Después del cruce, la mandaron adentro de la casa: “Vaya para adentro y escóndase –le dijeron–. Vamos a tirar la casa a bajo”. Y ella obedeció: “Nosotros nos fuimos adentro y empezaron a tirar bombas... Qué sé yo... y yo con los chicos asustados”.

Yolanda dejó de hablar. Estaba nerviosa, dijo. El cuerpo temblando. Esperó. Sacó de su cartera un abanico, pidió “un chiquitito” de tiempo y siguió: “Ay, que estoy nerviosa –volvió a decir–. Mire, recordando todo lo que pasé”.

Yolanda llegó a Comodoro Py con uno sus hijos, uno de los que estuvo esa madrugada debajo de la cama. “Fue como una película”, dijo él más tarde, volviendo a esa noche y a esa casa. “Decían: ‘Uno, dos, tres’ y ¡pum! No sé qué tiraban, tiraban como granadas.”

“Afuera siguieron los tiros”, dijo Yolanda. “¡Estaban por todos lados! Después empezó a llegar gente de otros lugares, nosotros estábamos adentro y no podíamos salir; salimos a las diez menos diez, pero desde las cuatro menos cuarto hasta las diez estuvimos adentro.”

La casa de Yolanda estaba a unos diez metros de la de Walsh, separada por un cerco de alambre de púa. “Poco después empezaron a cargar todo lo que encontraban en la casa –dijo–. Todo lo que pudieron se llevaron con una camioneta y nosotros los escuchábamos desde adentro.” De la casa se llevaron la heladera, la cocina, las latas de conserva y hasta el papel de los baños, dijo. Cuando todo terminó, desde adentro de su casa escuchó la orden de “apaguen la luz”; pero estaba destinada al que manejaba el camión y era para ocultar la carga.

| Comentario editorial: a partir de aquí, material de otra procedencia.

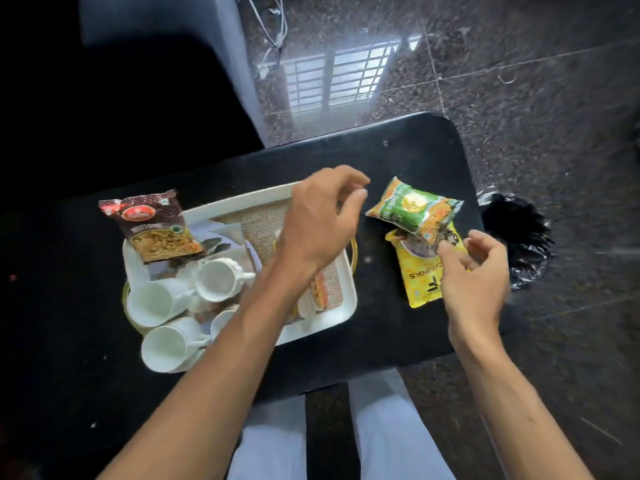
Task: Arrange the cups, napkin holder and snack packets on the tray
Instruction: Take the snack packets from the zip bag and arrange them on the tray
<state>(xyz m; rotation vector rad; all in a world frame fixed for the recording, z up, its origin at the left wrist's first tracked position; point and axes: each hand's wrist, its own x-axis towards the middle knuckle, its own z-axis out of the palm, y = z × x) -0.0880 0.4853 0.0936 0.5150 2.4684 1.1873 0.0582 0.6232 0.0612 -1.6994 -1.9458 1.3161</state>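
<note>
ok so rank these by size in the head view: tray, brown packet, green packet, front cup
1. tray
2. brown packet
3. green packet, close to the brown one, so unsure
4. front cup, though nearest the camera

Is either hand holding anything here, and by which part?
The left hand holds nothing; its fingers hang loosely curled above the tray. Fingertips of the right hand reach the yellow packet at its top edge, under the green packet; a pinch cannot be told.

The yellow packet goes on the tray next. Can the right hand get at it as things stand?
Probably yes. The right hand is at the yellow packet with nothing between them; the green packet only overlaps its far end.
</note>
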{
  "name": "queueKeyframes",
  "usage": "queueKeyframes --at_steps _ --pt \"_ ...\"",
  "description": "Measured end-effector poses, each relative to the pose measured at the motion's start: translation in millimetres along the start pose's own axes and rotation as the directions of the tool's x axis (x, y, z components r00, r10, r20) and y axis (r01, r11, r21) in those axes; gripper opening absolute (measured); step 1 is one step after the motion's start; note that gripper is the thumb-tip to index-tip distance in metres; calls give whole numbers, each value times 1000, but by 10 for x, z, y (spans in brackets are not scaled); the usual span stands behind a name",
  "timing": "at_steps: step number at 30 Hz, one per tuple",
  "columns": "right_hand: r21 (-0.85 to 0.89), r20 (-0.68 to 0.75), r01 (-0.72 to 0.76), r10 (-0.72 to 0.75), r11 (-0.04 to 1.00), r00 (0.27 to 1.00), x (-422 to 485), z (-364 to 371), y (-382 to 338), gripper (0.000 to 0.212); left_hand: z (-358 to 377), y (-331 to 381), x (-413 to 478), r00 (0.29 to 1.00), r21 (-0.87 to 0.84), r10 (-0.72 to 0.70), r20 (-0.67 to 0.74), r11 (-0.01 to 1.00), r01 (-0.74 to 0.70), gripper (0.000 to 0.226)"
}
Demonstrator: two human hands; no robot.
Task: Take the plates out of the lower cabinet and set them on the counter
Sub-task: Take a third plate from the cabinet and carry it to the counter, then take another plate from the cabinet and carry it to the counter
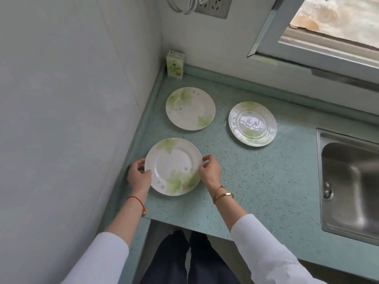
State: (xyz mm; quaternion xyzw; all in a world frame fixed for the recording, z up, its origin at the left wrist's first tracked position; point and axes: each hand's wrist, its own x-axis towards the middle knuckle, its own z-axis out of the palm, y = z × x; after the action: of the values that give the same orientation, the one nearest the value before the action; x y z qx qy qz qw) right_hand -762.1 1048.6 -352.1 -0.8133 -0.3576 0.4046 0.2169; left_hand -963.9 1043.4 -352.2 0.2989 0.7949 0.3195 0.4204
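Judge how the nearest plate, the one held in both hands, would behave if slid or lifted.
The nearest plate looks glazed and rigid, so probably breakable if dropped. Flat and shallow, it should slide on the speckled counter rather than tip. The left hand and right hand pinch only its rim, possibly slippery.

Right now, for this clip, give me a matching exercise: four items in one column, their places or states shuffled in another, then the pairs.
Items
1. near plate
2. glossy plate
3. carton
4. sink

Places
A. back corner of the counter
B. held at its rim by left hand and right hand
C. set into the counter on the right
D. lying free, nearest the sink

Pairs: 1-B, 2-D, 3-A, 4-C
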Motion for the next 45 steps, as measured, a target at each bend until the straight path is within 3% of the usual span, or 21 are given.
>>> queueKeyframes --at_steps 8,15,20,26,32,36,37,39,45 --pt "-3 18 24 -24 1000 1000 -44 -40 0 27 -15 -20 2 1000 14 7 21 1000 -8 46" --pt "61 31 38 -40 997 999 -180 -220 56 34 -144 0 -232 1000 -14 22 4 1000 -22 53" --pt "168 35 162 -170 972 985 -437 -459 63 26 -302 -38 -693 995 -74 91 -34 993 -93 43" --pt "324 228 283 -365 903 903 -922 -782 96 16 -483 -244 -1515 967 -233 156 -203 951 -202 32" --pt "351 468 383 -514 855 719 -1453 -1015 324 19 -597 -683 -2653 903 -457 70 -423 845 -279 28" --pt "371 634 435 -566 820 527 -1942 -1034 525 16 -672 -989 -3521 819 -533 -16 -573 766 -358 27" --pt "363 688 454 -562 814 458 -2159 -1018 619 15 -706 -1117 -3840 775 -542 -65 -628 752 -376 26" --pt "375 727 468 -567 800 387 -2375 -992 714 15 -734 -1214 -4184 730 -555 -104 -676 722 -412 24" --pt "365 888 547 -458 753 38 -3403 -922 1175 16 -820 -1859 -5609 453 -541 -332 -828 687 -485 28"
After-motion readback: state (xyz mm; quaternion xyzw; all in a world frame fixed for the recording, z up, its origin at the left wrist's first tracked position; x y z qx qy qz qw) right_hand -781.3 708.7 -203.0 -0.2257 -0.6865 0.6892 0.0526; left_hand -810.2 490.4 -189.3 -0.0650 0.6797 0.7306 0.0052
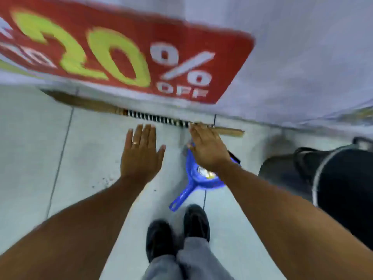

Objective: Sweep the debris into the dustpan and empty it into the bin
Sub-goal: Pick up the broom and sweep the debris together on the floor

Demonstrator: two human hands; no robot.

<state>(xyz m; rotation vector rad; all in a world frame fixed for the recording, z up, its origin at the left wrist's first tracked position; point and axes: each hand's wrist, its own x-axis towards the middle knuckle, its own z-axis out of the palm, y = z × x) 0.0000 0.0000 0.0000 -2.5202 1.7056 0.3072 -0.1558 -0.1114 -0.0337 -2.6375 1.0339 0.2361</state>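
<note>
A broom (153, 117) lies on the floor along the foot of the wall, with brown bristles at the left and a black-and-white striped handle. A blue dustpan (196, 178) rests on the tiles in front of my shoes, handle toward me, with some light scraps in it. My right hand (207, 148) reaches over the dustpan, fingers spread, fingertips at the broom's wooden handle end. My left hand (142, 152) hovers flat and open above the floor, holding nothing. Small dark debris (105, 181) is scattered on the tiles under my left forearm.
A black bin (333, 178) with a bag liner stands at the right. A red "20% OFF" banner (121, 51) hangs on the wall ahead. My two black shoes (177, 233) stand on the pale tiled floor (30, 148).
</note>
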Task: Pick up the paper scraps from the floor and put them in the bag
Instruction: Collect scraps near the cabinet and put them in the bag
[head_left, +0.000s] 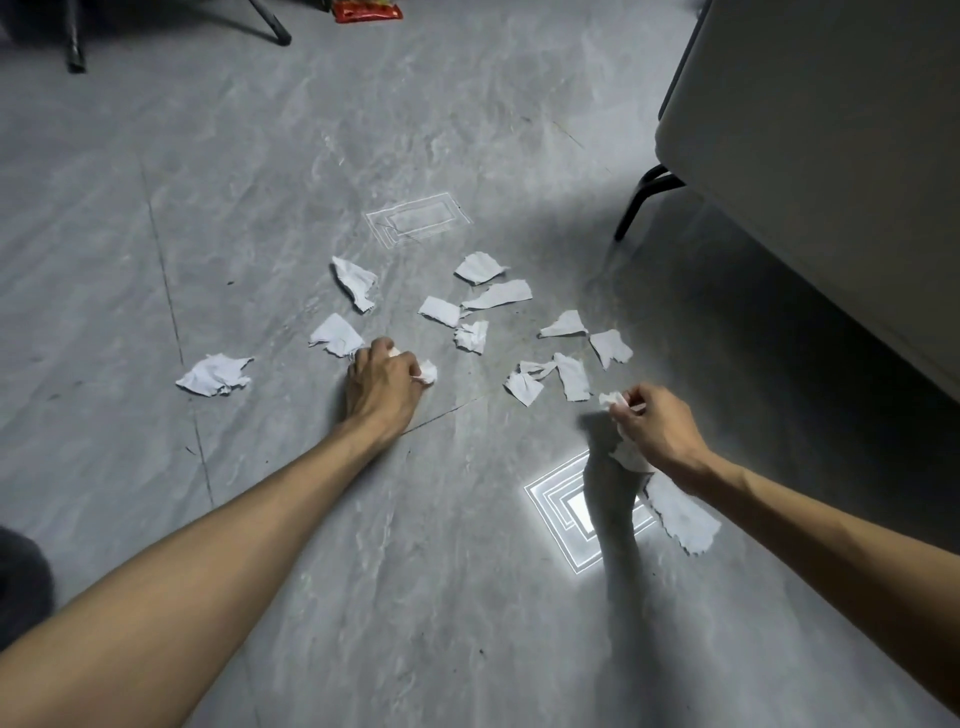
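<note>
Forearms fill my foreground, reaching over the grey floor (260, 208). My left hand (383, 382) is closed on crumpled scraps; my right hand (657, 428) pinches others. About a dozen paper scraps (498, 296) remain scattered between and beyond them. I see no bag.

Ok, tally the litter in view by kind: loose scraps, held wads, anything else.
Paper scraps loose on the floor: 13
Paper wads held, one in the left hand, one in the right hand: 2
Red wrapper: 1
Total: 16
</note>
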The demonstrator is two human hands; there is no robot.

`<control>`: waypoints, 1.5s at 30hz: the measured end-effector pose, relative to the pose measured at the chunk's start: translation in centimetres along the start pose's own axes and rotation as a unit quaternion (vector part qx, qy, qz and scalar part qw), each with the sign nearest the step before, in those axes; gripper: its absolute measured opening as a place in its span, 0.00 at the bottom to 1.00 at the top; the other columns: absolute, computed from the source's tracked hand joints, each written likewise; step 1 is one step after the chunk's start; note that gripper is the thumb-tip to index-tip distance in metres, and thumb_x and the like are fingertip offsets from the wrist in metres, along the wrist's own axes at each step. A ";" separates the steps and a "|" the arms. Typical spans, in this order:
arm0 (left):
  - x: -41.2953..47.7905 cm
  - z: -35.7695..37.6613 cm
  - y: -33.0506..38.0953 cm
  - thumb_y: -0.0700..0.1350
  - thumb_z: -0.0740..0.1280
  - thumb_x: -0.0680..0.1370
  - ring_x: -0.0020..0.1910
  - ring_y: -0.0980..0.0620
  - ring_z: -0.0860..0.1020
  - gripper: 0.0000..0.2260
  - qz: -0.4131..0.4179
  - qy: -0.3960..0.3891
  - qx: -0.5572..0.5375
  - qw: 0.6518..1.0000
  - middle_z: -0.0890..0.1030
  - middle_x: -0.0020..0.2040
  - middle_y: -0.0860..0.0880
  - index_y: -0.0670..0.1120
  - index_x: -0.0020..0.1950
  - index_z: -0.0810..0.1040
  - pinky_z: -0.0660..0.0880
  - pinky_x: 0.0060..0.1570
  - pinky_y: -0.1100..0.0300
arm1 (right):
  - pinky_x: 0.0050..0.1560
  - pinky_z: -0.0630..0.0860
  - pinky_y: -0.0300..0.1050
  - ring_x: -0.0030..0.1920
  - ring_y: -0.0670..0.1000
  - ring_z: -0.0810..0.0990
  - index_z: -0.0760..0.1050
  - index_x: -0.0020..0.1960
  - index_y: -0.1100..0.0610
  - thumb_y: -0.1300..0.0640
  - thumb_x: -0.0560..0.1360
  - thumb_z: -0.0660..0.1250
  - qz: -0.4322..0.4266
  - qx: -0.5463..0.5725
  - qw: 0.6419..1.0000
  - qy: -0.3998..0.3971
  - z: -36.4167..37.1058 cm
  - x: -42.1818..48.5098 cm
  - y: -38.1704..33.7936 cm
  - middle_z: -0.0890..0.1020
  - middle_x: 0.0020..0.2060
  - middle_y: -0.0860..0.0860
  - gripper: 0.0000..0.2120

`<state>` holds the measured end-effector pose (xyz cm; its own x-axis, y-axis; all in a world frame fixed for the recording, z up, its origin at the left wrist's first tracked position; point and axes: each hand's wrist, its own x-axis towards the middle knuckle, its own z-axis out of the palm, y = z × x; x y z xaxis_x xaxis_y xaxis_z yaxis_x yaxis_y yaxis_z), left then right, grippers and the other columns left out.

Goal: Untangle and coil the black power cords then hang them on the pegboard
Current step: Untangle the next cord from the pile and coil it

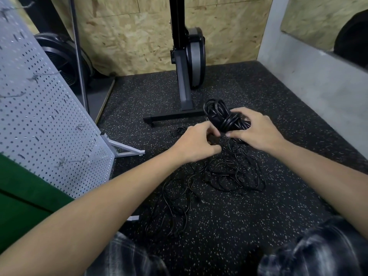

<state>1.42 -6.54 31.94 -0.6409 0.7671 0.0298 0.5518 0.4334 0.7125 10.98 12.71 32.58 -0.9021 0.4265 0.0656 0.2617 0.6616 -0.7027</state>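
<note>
While the right hand [256, 130] curls its fingers round a coiled cord bundle [220, 114], the left hand [197, 144] pinches a strand of black cord just beside the right thumb, fingers bent in. Below both hands, the tangled power cords [235, 174] lie loose on the speckled rubber floor [278, 206]. Well to the left of the left hand stands the grey pegboard [39, 120].

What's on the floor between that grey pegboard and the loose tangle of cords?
In the head view, just bare speckled floor mat and the white foot of the pegboard.
</note>
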 end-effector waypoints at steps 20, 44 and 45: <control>1.2 -2.6 -1.4 0.46 0.65 0.86 0.43 0.52 0.85 0.10 -0.028 0.117 -0.358 0.926 0.87 0.45 0.46 0.40 0.58 0.79 0.84 0.53 0.53 | 0.49 0.85 0.55 0.53 0.57 0.87 0.74 0.69 0.43 0.57 0.76 0.76 0.154 0.312 0.921 -0.178 0.3 -0.3 0.1 0.84 0.59 0.54 0.25; 0.4 -1.4 -0.8 0.41 0.70 0.83 0.51 0.45 0.86 0.13 -0.020 0.086 -0.400 0.912 0.82 0.50 0.40 0.43 0.68 0.77 0.84 0.55 0.48 | 0.47 0.72 0.42 0.52 0.47 0.80 0.70 0.70 0.50 0.43 0.75 0.76 -0.007 -0.045 0.994 -0.103 1.4 -0.7 -1.1 0.80 0.54 0.45 0.28; 0.5 -1.3 -0.8 0.40 0.69 0.84 0.52 0.44 0.86 0.13 -0.028 0.086 -0.408 0.909 0.81 0.52 0.40 0.44 0.69 0.77 0.84 0.56 0.48 | 0.50 0.72 0.44 0.55 0.49 0.80 0.69 0.70 0.50 0.43 0.75 0.76 -0.004 -0.036 0.995 -0.097 1.3 -0.6 -0.8 0.80 0.56 0.46 0.29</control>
<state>-0.04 -7.10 32.32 -0.7677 0.6397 0.0367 -0.0185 -0.0794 0.9967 10.86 11.11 32.19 -0.9517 0.2985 -0.0711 0.2713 0.7102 -0.6496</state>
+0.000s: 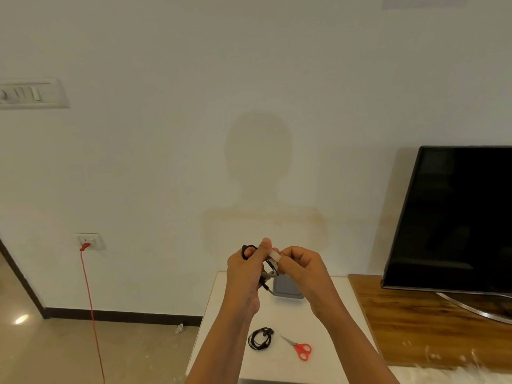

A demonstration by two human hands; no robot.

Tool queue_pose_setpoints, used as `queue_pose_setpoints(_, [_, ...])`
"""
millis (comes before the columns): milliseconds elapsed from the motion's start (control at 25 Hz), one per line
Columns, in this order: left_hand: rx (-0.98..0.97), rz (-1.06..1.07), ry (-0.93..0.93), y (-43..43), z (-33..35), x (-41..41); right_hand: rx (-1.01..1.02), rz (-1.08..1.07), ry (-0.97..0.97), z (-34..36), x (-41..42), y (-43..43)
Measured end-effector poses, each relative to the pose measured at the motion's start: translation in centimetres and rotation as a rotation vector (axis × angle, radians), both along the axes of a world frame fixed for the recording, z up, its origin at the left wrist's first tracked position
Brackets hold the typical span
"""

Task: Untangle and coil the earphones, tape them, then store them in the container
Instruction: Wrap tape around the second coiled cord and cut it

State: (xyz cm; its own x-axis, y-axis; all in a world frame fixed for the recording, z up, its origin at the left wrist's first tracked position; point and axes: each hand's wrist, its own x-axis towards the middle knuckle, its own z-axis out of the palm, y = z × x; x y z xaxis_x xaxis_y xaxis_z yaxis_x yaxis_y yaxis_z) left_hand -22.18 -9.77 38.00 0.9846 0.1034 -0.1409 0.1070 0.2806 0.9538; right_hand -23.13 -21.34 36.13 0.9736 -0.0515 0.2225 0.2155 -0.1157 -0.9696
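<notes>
Above the far end of the table point(332, 314), you hold a bundle of black earphones point(243, 249) up between both hands. Your left hand point(245, 268) curls round the coil, thumb pressed on top, so the loops cannot spring apart. Your right hand point(302, 266) pinches a short strip of pale tape point(275, 256) against the bundle, fingers bent, seemingly to wrap it round the wires. Holding the work in the air leaves room to pass the tape all the way round.

The cord looks thin and black, gathered into small loops, with a few strands and what may be the plug end hanging below your fingers. Under your hands sits the grey container point(286, 288), likely waiting for the taped bundle. Nearer you lie a second coiled set point(260, 338) and red scissors point(300, 349) just to its right, within easy reach.
</notes>
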Motion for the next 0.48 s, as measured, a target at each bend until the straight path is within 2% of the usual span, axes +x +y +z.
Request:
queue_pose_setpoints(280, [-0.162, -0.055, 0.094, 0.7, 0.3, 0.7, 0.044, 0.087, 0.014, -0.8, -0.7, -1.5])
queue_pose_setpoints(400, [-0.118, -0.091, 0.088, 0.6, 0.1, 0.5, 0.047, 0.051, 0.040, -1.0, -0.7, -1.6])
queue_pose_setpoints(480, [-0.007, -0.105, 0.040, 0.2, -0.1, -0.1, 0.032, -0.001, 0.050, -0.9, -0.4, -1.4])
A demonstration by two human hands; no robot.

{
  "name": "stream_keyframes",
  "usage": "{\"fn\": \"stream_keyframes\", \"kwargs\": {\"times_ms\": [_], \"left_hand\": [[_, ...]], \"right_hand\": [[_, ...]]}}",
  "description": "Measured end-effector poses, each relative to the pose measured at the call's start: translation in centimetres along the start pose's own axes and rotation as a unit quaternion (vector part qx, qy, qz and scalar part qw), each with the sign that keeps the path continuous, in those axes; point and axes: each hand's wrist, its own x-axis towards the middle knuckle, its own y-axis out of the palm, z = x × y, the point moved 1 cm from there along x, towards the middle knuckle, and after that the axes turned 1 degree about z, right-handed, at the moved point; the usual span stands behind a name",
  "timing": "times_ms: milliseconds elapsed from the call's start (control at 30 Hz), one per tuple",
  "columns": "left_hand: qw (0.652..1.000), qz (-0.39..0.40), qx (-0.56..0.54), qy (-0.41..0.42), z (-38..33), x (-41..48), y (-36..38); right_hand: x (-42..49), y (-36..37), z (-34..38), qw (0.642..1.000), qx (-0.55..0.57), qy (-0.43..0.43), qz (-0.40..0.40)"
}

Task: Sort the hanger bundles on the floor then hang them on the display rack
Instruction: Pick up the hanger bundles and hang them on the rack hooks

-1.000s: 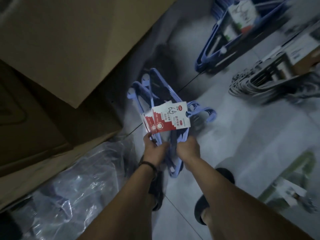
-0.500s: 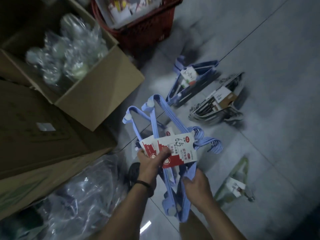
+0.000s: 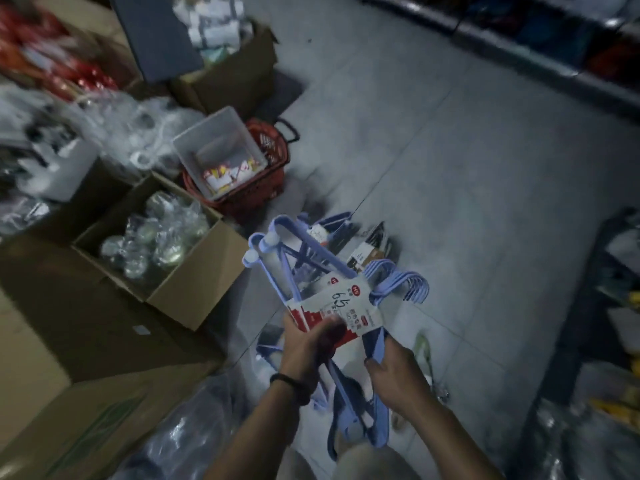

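I hold a bundle of light blue plastic hangers (image 3: 375, 348) with a red and white paper label (image 3: 341, 308) in front of me. My left hand (image 3: 310, 344) grips the bundle at the label, thumb over the card. My right hand (image 3: 398, 374) grips the hanger arms just right of it. The hooks (image 3: 401, 284) point right. On the floor beyond lie a darker blue hanger bundle (image 3: 329, 230) and a black hanger bundle (image 3: 372, 249), partly hidden behind the held one. A green hanger (image 3: 422, 348) lies by my right hand.
Open cardboard boxes (image 3: 194, 282) of wrapped goods stand on the left. A red basket (image 3: 266, 171) holding a clear bin sits behind them. Plastic wrap (image 3: 194, 434) lies at bottom left. A dark rack (image 3: 568, 341) stands on the right, shelving along the far top right. Grey tiled floor (image 3: 467, 168) lies between.
The view has risen and tilted forward, showing more floor, basket and shelving. The held bundle has come up off the floor; both hands keep hold of it.
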Motion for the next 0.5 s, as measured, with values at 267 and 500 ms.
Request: {"fn": "stream_keyframes", "kwargs": {"times_ms": [267, 500], "left_hand": [[0.975, 0.210, 0.066, 0.029, -8.1, -5.8, 3.2], [0.902, 0.411, 0.132, 0.020, -8.4, -13.9, 8.7]], "right_hand": [[-13.6, -5.1, 5.2, 0.981, 0.004, -0.041, -0.189], [-26.9, -10.3, 7.9, 0.813, -0.091, -0.103, -0.566]]}}
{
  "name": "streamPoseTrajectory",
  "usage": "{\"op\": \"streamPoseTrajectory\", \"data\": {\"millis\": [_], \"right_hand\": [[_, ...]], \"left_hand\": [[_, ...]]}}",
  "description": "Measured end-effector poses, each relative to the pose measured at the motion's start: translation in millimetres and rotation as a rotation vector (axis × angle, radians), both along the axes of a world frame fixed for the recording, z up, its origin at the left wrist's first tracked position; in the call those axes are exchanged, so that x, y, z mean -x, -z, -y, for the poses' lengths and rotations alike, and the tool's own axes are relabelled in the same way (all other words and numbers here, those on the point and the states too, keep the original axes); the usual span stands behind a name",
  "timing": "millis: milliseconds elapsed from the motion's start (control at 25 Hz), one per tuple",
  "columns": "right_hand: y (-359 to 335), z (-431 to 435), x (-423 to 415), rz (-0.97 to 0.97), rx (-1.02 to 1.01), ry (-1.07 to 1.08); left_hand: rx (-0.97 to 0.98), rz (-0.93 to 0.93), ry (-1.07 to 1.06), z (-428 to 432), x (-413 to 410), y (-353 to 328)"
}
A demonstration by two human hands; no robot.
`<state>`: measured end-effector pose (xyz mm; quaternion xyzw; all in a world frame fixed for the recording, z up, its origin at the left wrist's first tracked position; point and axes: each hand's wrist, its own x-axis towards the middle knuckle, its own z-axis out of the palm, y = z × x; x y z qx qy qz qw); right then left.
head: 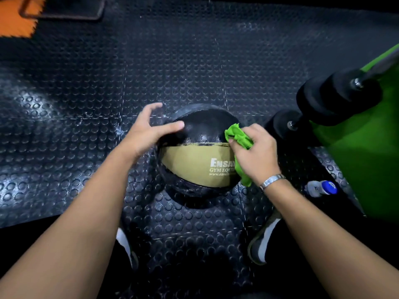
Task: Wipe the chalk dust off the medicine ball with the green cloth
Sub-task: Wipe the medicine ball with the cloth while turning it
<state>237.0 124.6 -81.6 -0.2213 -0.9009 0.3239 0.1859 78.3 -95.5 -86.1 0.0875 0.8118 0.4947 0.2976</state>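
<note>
A black medicine ball with a tan panel and white lettering sits on the studded rubber floor in front of me. My left hand rests on its upper left side, fingers spread, thumb lying across the top. My right hand grips a bunched green cloth and presses it against the ball's right side. A strip of the cloth hangs below my palm. Pale chalky smears show on the ball's black top.
A green bench frame with black foam rollers stands close on the right. A small bottle with a blue cap lies by its base. My shoes sit just behind the ball. An orange mat is far left.
</note>
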Motion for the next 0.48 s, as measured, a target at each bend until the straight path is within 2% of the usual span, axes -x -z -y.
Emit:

A esta altura, se sabe que además se llevaron los documentos, archivos y cuentos inéditos de Walsh. Yolanda aseguró que los hombres estaban uniformados y tenían boinas; que en la casa quedó de custodio uno de los hombres que la amenazaron al comienzo. Tiempo después, la casa fue ocupada por la madre de un policía de apellido Salas, otro dato que ella confirmó. Al terminar, antes de salir a la calle, seguía pensando, convencida de que esos hombres en algún momento le dijeron que venían de Magdalena. Patricia Walsh pasó a su lado. Le agradeció y aclaró: “Es que nunca decían que venían de la ESMA”.

Yolanda no sabía quién era su vecino. Recién lo supo el año pasado. Ahora anda buscando alguno de sus libros. Todavía no sabe demasiado qué significa Rodolfo Walsh.